**WORK TO BE COMPLETED**
Scan the entries for lines with the word "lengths" and copy those lines.

● ● ● ● ● ● ●

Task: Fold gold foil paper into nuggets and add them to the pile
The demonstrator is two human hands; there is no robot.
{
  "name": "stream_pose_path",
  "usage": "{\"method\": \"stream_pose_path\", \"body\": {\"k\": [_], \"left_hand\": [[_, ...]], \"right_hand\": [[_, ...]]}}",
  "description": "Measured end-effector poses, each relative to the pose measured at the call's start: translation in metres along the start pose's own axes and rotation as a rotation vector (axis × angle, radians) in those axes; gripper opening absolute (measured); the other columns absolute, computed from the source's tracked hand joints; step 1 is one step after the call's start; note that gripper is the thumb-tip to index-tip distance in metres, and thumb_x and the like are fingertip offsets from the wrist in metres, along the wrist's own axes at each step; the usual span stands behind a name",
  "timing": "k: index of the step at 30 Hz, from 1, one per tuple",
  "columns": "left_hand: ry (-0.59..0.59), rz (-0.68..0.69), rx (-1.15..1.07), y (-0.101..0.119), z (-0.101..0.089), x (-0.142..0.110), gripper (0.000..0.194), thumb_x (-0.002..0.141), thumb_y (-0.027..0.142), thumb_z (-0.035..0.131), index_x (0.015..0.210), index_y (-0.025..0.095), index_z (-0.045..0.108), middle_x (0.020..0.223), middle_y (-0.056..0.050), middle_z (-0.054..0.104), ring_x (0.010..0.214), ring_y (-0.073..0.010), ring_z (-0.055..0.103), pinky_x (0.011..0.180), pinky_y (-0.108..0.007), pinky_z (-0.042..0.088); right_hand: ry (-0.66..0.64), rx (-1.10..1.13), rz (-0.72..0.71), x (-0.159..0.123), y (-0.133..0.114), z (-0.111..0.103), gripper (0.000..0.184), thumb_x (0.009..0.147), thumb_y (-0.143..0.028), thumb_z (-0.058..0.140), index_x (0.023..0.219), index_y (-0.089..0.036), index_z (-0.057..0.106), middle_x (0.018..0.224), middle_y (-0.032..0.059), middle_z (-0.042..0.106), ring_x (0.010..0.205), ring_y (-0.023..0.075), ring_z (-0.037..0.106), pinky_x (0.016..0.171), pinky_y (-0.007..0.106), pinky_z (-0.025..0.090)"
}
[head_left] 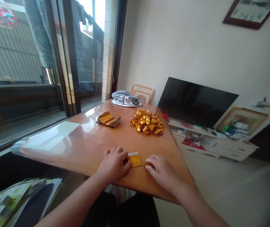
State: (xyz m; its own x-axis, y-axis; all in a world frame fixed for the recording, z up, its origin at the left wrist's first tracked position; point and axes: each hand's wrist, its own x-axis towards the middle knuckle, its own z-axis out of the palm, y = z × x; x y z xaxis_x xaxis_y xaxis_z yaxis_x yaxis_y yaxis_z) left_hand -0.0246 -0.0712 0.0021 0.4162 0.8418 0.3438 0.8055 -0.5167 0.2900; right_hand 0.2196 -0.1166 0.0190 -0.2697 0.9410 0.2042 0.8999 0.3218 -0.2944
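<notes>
Your left hand (113, 164): curled, fingers at the left edge of a gold foil square (135, 160) lying on the worktop (87, 157); whether they grip it, you cannot tell. Your right hand (161, 172): open, empty, resting on the worktop just right of the square. Hands apart. Farther along: foil stack (108, 119), foil heap (147, 122) beside it, cloth (126, 99) at the far end

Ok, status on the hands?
Left hand: fingers on the edge of the gold foil square. Right hand: empty, beside the square, apart from it. Nothing in the way; foil stack and heap of gold foil pieces lie farther up the table.
</notes>
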Motion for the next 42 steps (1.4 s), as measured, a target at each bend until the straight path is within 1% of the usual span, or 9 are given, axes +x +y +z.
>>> {"method": "stream_pose_path", "body": {"k": [6,13,18,23,29,32,36,39,42], "left_hand": [[-0.003,0.008,0.017,0.002,-0.001,-0.001,0.023,0.079,0.047,0.066,0.088,0.025,0.063,0.097,-0.005,0.059,0.097,-0.0258,0.055,0.086,-0.039,0.034],[0.025,0.028,0.034,0.003,-0.001,-0.004,0.023,0.081,0.048,0.067,0.087,0.026,0.064,0.095,-0.003,0.060,0.095,-0.0248,0.055,0.086,-0.039,0.034],[0.036,0.018,0.011,0.004,-0.001,-0.005,0.022,0.085,0.048,0.064,0.086,0.026,0.064,0.094,-0.003,0.061,0.095,-0.0239,0.055,0.084,-0.038,0.034],[0.037,-0.007,-0.022,0.005,-0.001,-0.006,0.026,0.081,0.051,0.068,0.084,0.025,0.064,0.093,-0.003,0.061,0.094,-0.0239,0.056,0.083,-0.039,0.034],[0.039,-0.018,-0.033,0.006,-0.002,-0.006,0.028,0.080,0.053,0.068,0.084,0.025,0.064,0.094,-0.003,0.062,0.093,-0.0236,0.056,0.085,-0.039,0.034],[0.038,-0.022,-0.034,0.008,-0.003,-0.006,0.029,0.081,0.054,0.068,0.083,0.025,0.065,0.093,-0.003,0.062,0.093,-0.0236,0.056,0.086,-0.039,0.034],[0.025,-0.025,-0.029,0.010,-0.005,-0.006,0.030,0.081,0.055,0.068,0.085,0.025,0.066,0.094,-0.004,0.062,0.094,-0.0242,0.056,0.088,-0.040,0.034],[0.010,-0.030,-0.025,0.011,-0.008,-0.005,0.028,0.084,0.053,0.064,0.086,0.025,0.067,0.095,-0.004,0.062,0.095,-0.0243,0.057,0.089,-0.039,0.035],[0.008,-0.027,-0.019,0.011,-0.010,-0.005,0.027,0.095,0.045,0.050,0.086,0.025,0.067,0.095,-0.005,0.062,0.096,-0.0232,0.057,0.087,-0.039,0.035]], "right_hand": [[-0.035,0.045,-0.072,0.011,0.001,-0.003,0.013,0.093,-0.027,0.058,0.100,-0.026,0.069,0.102,0.0035,0.068,0.095,0.0200,0.060,0.089,0.031,0.046],[-0.059,0.034,-0.180,0.021,-0.007,0.000,0.018,0.093,-0.027,0.059,0.108,-0.027,0.069,0.108,0.0035,0.068,0.100,0.0211,0.060,0.093,0.033,0.047],[-0.056,-0.023,-0.251,0.026,-0.002,0.006,0.019,0.094,-0.028,0.059,0.110,-0.027,0.069,0.109,0.0042,0.069,0.100,0.0225,0.061,0.094,0.036,0.048],[-0.020,-0.070,-0.332,0.027,0.004,0.009,0.019,0.098,-0.026,0.053,0.110,-0.026,0.068,0.108,0.0050,0.069,0.099,0.0228,0.062,0.093,0.038,0.050],[0.036,-0.081,-0.347,0.025,0.006,0.011,0.022,0.100,-0.026,0.049,0.114,-0.025,0.066,0.113,0.0061,0.069,0.102,0.0226,0.062,0.095,0.039,0.051],[0.023,-0.076,-0.363,0.024,0.005,0.009,0.027,0.097,-0.029,0.055,0.122,-0.025,0.064,0.120,0.0073,0.067,0.107,0.0239,0.061,0.098,0.041,0.050],[0.010,-0.062,-0.378,0.026,0.007,0.007,0.032,0.095,-0.021,0.055,0.125,-0.027,0.065,0.126,0.0076,0.065,0.113,0.0241,0.059,0.101,0.041,0.049],[-0.011,-0.051,-0.399,0.029,0.009,0.005,0.030,0.096,-0.018,0.052,0.119,-0.028,0.070,0.121,0.0074,0.067,0.111,0.0237,0.059,0.099,0.041,0.050],[-0.032,-0.056,-0.417,0.031,0.008,0.002,0.028,0.097,-0.019,0.052,0.116,-0.028,0.071,0.117,0.0075,0.068,0.109,0.0235,0.059,0.097,0.040,0.050]]}}
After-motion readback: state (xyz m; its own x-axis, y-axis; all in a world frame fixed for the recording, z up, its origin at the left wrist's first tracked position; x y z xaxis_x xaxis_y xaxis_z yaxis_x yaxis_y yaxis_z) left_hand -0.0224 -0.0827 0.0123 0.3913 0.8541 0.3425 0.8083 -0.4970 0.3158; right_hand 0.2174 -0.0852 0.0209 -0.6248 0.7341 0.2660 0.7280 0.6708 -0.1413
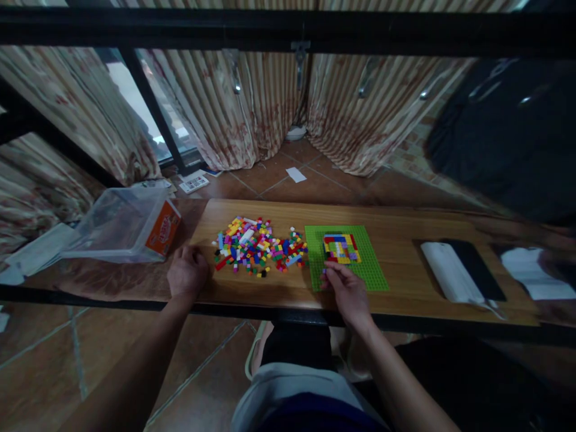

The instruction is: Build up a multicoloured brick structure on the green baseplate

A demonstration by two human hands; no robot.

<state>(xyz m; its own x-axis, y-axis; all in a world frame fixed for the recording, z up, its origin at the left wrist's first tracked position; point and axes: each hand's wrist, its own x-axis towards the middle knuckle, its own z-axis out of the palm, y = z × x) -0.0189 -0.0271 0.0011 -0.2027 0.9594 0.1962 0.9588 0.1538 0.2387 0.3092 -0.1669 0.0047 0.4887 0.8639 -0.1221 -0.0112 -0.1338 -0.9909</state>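
Note:
A green baseplate (371, 270) lies on the wooden board (405, 228), with a small block of coloured bricks (341, 248) built on its upper middle. My right hand (346, 291) rests on the plate's near left edge, fingers pinched together just below the built block; what they hold is too small to make out. A loose pile of small coloured bricks (258, 246) lies left of the plate. My left hand (186, 273) sits curled on the board to the left of the pile, knuckles up, touching no brick that I can see.
A clear plastic tub (119, 225) with an orange label lies tipped at the left end. A white oblong thing (447, 270) on a dark pad and a white sheet (531, 273) lie at the right. Curtains and a tiled floor lie beyond.

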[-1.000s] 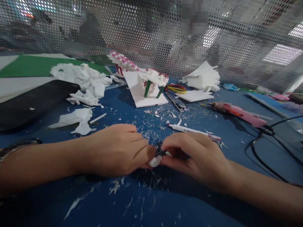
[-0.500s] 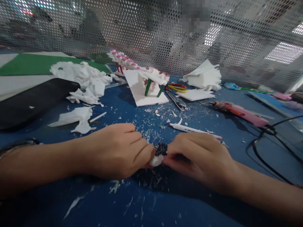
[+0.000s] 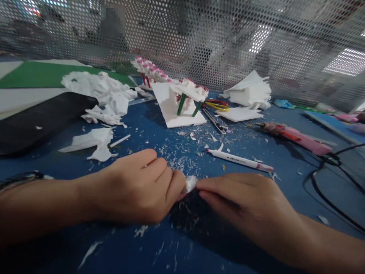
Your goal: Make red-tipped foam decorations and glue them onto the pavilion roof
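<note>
My left hand is closed around a small white piece, which pokes out past the thumb and index finger. It looks crumpled; its material I cannot make out, and the rest of it is hidden in the grip. At its right side, my right hand has its fingers stretched out, the index fingertip at the piece's edge and the thumb slightly apart below. Just beyond the right hand lies a white marker pen with a reddish tip. White shavings litter the blue table around both hands.
A white model with green legs stands on a white board. Nearby are scissors, a cutter knife and white sheets. A pink corded tool lies right; crumpled tissue and a black case lie left.
My right hand has moved slightly down and its fingers have straightened from a curled pinch. The white piece has turned upward in my left hand, and more of the marker shows.
</note>
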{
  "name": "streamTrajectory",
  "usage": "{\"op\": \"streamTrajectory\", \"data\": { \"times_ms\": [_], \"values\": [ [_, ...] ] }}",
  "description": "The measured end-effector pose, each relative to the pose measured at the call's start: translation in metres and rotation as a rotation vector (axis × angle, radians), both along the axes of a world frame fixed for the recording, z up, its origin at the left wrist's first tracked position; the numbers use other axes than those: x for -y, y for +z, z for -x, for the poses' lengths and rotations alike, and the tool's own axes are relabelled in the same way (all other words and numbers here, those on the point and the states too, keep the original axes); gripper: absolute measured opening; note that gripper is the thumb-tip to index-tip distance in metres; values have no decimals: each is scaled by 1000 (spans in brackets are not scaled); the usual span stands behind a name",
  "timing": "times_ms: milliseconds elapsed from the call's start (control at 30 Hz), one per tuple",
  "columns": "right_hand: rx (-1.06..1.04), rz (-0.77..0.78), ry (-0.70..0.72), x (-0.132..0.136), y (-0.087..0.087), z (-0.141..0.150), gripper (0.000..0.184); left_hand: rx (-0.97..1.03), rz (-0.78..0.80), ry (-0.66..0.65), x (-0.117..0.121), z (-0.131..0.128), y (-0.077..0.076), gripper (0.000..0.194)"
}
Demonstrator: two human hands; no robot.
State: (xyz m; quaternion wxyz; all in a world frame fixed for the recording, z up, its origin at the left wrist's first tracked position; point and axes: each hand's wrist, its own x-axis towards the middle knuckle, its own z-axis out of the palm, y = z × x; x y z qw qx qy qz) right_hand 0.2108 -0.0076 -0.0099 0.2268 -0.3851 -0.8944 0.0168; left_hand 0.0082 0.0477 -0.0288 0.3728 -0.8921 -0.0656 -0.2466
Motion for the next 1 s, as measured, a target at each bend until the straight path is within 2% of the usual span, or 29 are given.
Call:
{"op": "streamTrajectory", "data": {
  "times_ms": [300, 633, 1000],
  "values": [
    [-108, 46, -64, 5, 2, 5, 14, -45, -14, -16, 1, -4, 12, 36],
    [-3, -95, -58, 4, -1, 6, 24, -60, -37, -10, 2, -3, 11, 32],
    [15, -95, -51, 4, -2, 6, 22, -94, -53, -25, 3, -3, 11, 28]
  ]
}}
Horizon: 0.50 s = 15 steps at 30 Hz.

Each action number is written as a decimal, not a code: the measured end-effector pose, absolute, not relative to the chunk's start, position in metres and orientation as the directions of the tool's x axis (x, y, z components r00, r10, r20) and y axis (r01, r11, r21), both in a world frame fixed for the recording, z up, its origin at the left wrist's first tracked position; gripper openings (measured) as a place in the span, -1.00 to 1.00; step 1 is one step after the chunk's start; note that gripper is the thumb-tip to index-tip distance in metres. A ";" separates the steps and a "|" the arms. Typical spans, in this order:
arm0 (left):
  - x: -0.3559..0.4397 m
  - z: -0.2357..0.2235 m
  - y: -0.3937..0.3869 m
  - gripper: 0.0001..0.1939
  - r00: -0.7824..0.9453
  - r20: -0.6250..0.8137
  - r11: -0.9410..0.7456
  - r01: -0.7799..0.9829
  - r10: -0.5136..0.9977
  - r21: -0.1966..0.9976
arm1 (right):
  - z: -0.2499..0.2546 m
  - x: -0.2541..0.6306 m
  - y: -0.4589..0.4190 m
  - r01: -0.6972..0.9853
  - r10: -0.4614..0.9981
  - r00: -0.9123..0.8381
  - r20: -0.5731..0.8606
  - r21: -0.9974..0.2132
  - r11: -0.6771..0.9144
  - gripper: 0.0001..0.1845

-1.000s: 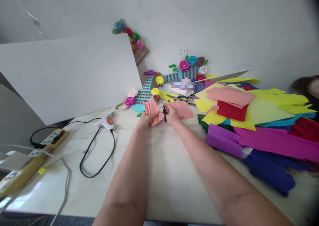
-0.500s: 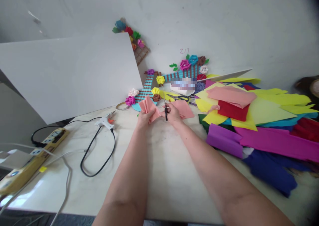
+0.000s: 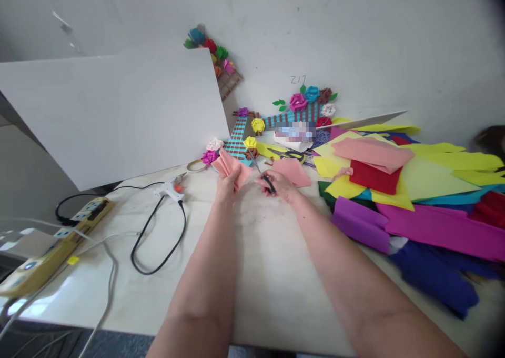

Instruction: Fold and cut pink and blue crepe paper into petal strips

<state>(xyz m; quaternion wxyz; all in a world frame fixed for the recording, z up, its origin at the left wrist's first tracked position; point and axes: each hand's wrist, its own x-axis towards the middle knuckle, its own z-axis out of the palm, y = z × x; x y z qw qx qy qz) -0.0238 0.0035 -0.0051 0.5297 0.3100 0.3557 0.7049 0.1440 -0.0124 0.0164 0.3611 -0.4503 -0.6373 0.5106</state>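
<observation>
Head view, left to right: white glue gun (image 3: 169, 190) on the table (image 3: 276, 274); left hand (image 3: 226, 186), fingers grasping folded salmon paper (image 3: 230, 166) before a blue-and-brown striped panel (image 3: 237, 135); right hand (image 3: 279, 185), fingers curled around black-handled scissors (image 3: 270, 185); flat salmon sheet (image 3: 294, 172) just beside; heaped coloured sheets (image 3: 434, 181).

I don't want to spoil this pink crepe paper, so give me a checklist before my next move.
1. Left hand gripping the folded pink crepe paper: ok.
2. Right hand holding the black-handled scissors: ok.
3. Left hand clear of the black-handled scissors: ok.
4. Hot glue gun apart from both hands: ok.
5. Hot glue gun switched off: cannot tell.
6. Table's right side uncluttered: not ok, coloured sheets piled there.
</observation>
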 end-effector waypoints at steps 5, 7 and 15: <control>-0.023 -0.004 0.002 -0.60 -0.175 0.037 -0.129 -0.551 0.984 0.824 | 0.020 0.155 -0.010 0.267 0.926 -0.378 0.000 -0.957 0.109 -0.73; -0.023 -0.003 0.001 -0.61 -0.155 0.047 -0.126 -0.553 0.987 0.824 | 0.022 0.158 -0.009 0.276 0.913 -0.408 -0.014 -0.955 0.109 -0.72; -0.025 -0.004 0.001 -0.59 -0.109 0.101 -0.147 -0.597 0.989 0.789 | 0.023 0.164 -0.006 0.305 0.875 -0.484 -0.034 -0.943 0.132 -0.71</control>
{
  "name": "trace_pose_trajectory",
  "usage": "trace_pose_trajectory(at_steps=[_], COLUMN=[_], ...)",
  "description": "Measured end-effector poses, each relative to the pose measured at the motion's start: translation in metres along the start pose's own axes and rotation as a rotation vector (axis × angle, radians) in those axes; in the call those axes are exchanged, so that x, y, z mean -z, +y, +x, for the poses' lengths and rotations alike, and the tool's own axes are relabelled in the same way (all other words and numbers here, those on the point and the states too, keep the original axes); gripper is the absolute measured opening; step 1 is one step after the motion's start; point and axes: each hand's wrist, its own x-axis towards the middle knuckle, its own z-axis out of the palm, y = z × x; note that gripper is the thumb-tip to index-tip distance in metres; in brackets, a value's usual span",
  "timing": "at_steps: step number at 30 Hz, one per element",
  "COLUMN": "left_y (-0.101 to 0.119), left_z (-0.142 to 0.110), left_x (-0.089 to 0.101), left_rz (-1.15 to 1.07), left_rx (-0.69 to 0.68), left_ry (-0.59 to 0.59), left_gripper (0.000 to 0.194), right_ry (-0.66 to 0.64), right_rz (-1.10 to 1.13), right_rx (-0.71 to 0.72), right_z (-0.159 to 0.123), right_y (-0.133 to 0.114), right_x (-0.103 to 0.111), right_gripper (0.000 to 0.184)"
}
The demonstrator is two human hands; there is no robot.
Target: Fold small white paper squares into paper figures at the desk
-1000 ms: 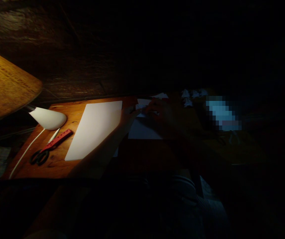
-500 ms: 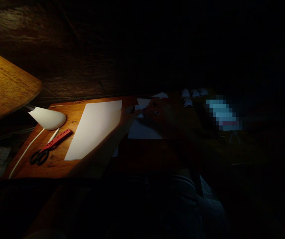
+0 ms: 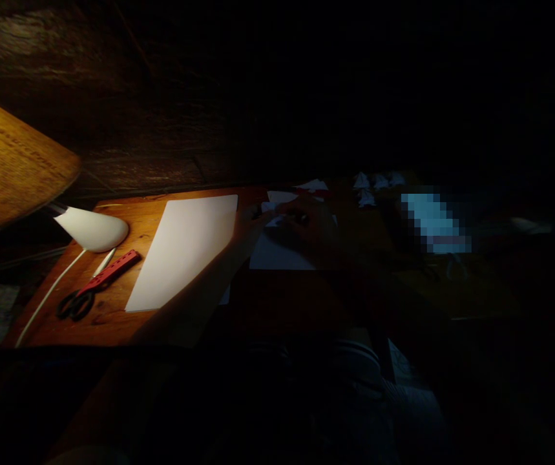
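While shadow covers the middle of the desk [image 3: 107, 332], the left hand [image 3: 249, 223] and the right hand [image 3: 316, 221] come close together there, the fingers of both closed on a small folded piece of white paper [image 3: 268, 207] between them; the exact grip is too dark to make out. On the near side of the fingers, just below them, a white sheet [image 3: 280, 255] lies flat. Just beyond the fingers are more paper pieces [image 3: 313, 185]. To the right of the right fingers sit four small tree-shaped folded papers [image 3: 366, 197], with a bright pixelated panel [image 3: 436, 223] farther right. Near the left fingers, on their left, lies white paper [image 3: 180, 252], partly hidden by the left forearm. Well apart from the fingers, farther left, are red-and-black scissors [image 3: 112, 271], a white pen [image 3: 107, 259] just beside them, and a white lamp base [image 3: 95, 231].
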Motion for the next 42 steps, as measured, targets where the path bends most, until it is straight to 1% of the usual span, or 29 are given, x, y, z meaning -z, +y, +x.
trace_pose_trajectory(at_steps=[2,4,8,13,16,19,21,24,27,29,32,35,37,39,42], left_y=[0.000,-0.001,0.001,0.003,0.000,-0.003,-0.005,-0.006,-0.005,-0.004,-0.002,-0.001,0.001,0.004,0.008], left_z=[0.001,0.001,0.001,0.001,0.003,0.006,0.007,0.006,0.003,0.001,-0.002,-0.006,-0.007,-0.008,-0.009], left_x=[0.001,0.002,0.003,0.005,0.009,0.011,0.011,0.009,0.005,0.002,0.000,-0.003,-0.004,-0.004,-0.005], left_rz=[-0.028,-0.042,-0.086,-0.103,-0.070,0.014,0.050,0.051,0.027,0.033,0.125,0.211,0.226,0.243,0.261], left_rx=[0.027,0.043,0.068,0.172,0.200,0.200,0.172,0.118,0.076,0.042,-0.033,-0.115,-0.152,-0.185,-0.194], left_ry=[-0.008,-0.028,-0.099,-0.161,-0.184,-0.173,-0.163,-0.148,-0.121,-0.081,-0.025,-0.025,-0.017,0.021,0.061], left_gripper=[0.021,0.024,0.033,0.033,0.032,0.034,0.035,0.028,0.025,0.025,0.021,0.015,0.015,0.016,0.019], right_ry=[-0.009,-0.013,-0.011,0.016,0.018,0.020,0.022,0.030,0.027,0.041,0.065,0.042,0.050,0.074,0.076], right_rz=[-0.029,-0.012,0.030,-0.018,-0.018,-0.003,0.003,0.022,0.059,0.081,0.073,0.009,-0.029,-0.054,-0.060], right_rx=[0.002,-0.009,-0.025,-0.020,0.016,0.066,0.082,0.071,0.001,-0.054,-0.113,-0.162,-0.166,-0.143,-0.111], right_z=[0.001,0.001,0.003,0.005,0.006,0.006,0.006,0.005,0.003,0.003,0.002,0.003,0.004,0.005,0.005], right_y=[0.000,0.001,0.002,0.005,0.006,0.008,0.009,0.010,0.008,0.005,0.002,0.004,0.007,0.009,0.008], right_x=[0.001,0.001,0.003,0.008,0.010,0.012,0.011,0.008,0.006,0.007,0.009,0.009,0.008,0.007,0.006], right_gripper=[0.015,0.017,0.014,0.014,0.015,0.017,0.018,0.020,0.022,0.021,0.032,0.038,0.035,0.029,0.022])
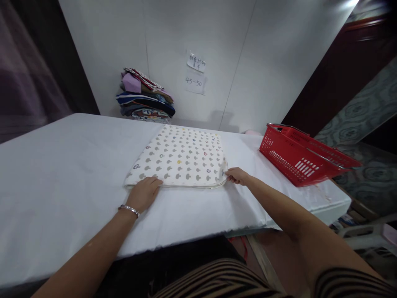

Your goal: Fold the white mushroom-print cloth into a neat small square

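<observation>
A folded white cloth (186,159) with a small mushroom-like print, mostly grey with a few coloured ones, lies flat on the white-covered table. Its layered near edge faces me. My left hand (145,191), with a silver bracelet at the wrist, rests on the near edge toward the left corner, fingers laid out over the fabric. At the near right corner, my right hand (237,176) pinches the cloth's edge between thumb and fingers, and the fabric there is slightly rumpled. The rest of the cloth spreads away from me toward the wall.
A red plastic basket (305,155) with metal handles stands on the table at right. Against the wall, a stack of folded fabrics (145,97) rises at the back left. Two paper notes (194,82) are stuck to the wall. The white table (77,174) extends far left.
</observation>
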### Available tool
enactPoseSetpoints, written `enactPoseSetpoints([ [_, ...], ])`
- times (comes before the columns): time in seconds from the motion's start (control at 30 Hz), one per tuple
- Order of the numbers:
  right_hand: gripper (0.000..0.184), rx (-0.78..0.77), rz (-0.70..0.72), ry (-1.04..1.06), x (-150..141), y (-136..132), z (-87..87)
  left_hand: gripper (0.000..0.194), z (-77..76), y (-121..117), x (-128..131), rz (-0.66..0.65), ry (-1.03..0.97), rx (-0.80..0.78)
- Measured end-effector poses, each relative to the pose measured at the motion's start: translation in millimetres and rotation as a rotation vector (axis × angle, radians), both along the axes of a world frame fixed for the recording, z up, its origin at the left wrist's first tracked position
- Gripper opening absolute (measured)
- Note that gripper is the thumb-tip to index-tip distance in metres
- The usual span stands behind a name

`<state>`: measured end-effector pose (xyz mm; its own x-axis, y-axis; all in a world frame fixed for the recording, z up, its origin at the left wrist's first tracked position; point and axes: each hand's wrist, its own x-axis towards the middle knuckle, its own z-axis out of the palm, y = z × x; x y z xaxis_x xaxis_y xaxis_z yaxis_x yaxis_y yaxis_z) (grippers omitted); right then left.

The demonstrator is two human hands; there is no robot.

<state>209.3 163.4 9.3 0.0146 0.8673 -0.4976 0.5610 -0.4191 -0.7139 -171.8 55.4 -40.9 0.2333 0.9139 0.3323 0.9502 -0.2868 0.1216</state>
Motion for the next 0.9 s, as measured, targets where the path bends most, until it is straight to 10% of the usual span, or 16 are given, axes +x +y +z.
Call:
enactPoseSetpoints([
  [0.9, 0.015, 0.214, -0.148, -0.056, 19, -18, -31.1, 0.025, -2.4, -3, -1, -0.022, 0.039, 0.091],
])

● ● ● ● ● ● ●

**EXPECTED ANSWER**
  "description": "The measured end-effector pose, each relative to the pose measured at the call's start: translation in metres and rotation as a rotation vector (axis × angle, radians), both along the axes of a world frame fixed for the recording, z up, its origin at the left wrist's first tracked position; the numbers use other axes than those: x for -y, y for +z, z for -x, for the poses' lengths and rotations alike, and the tool's own axes are relabelled in the same way (all other words and numbers here, those on the point and the states too, keep the original axes); gripper: absolute measured opening; note that gripper is the thumb-tip to index-tip distance in metres; values have no decimals: each is scaled by 1000 (spans in brackets are not scaled); the usual span stands behind a name",
  "description": "Measured end-effector poses, each relative to the pose measured at the motion's start: translation in metres along the start pose's own axes and rotation as a rotation vector (axis × angle, radians) in those axes; in the call those axes are exchanged, so that x, y, z mean -z, +y, +x, for the poses' lengths and rotations alike, and the tool's own axes are relabelled in the same way (all other words and numbers here, those on the point and the states too, keep the original axes); gripper is the absolute measured opening; step 1 is one step after the motion's start; point and axes: each hand's wrist, its own x-axis towards the middle knuckle, its own z-axis out of the palm, y = z × x; note that gripper is the thumb-tip to index-tip distance in metres; in brackets, a value's usual span",

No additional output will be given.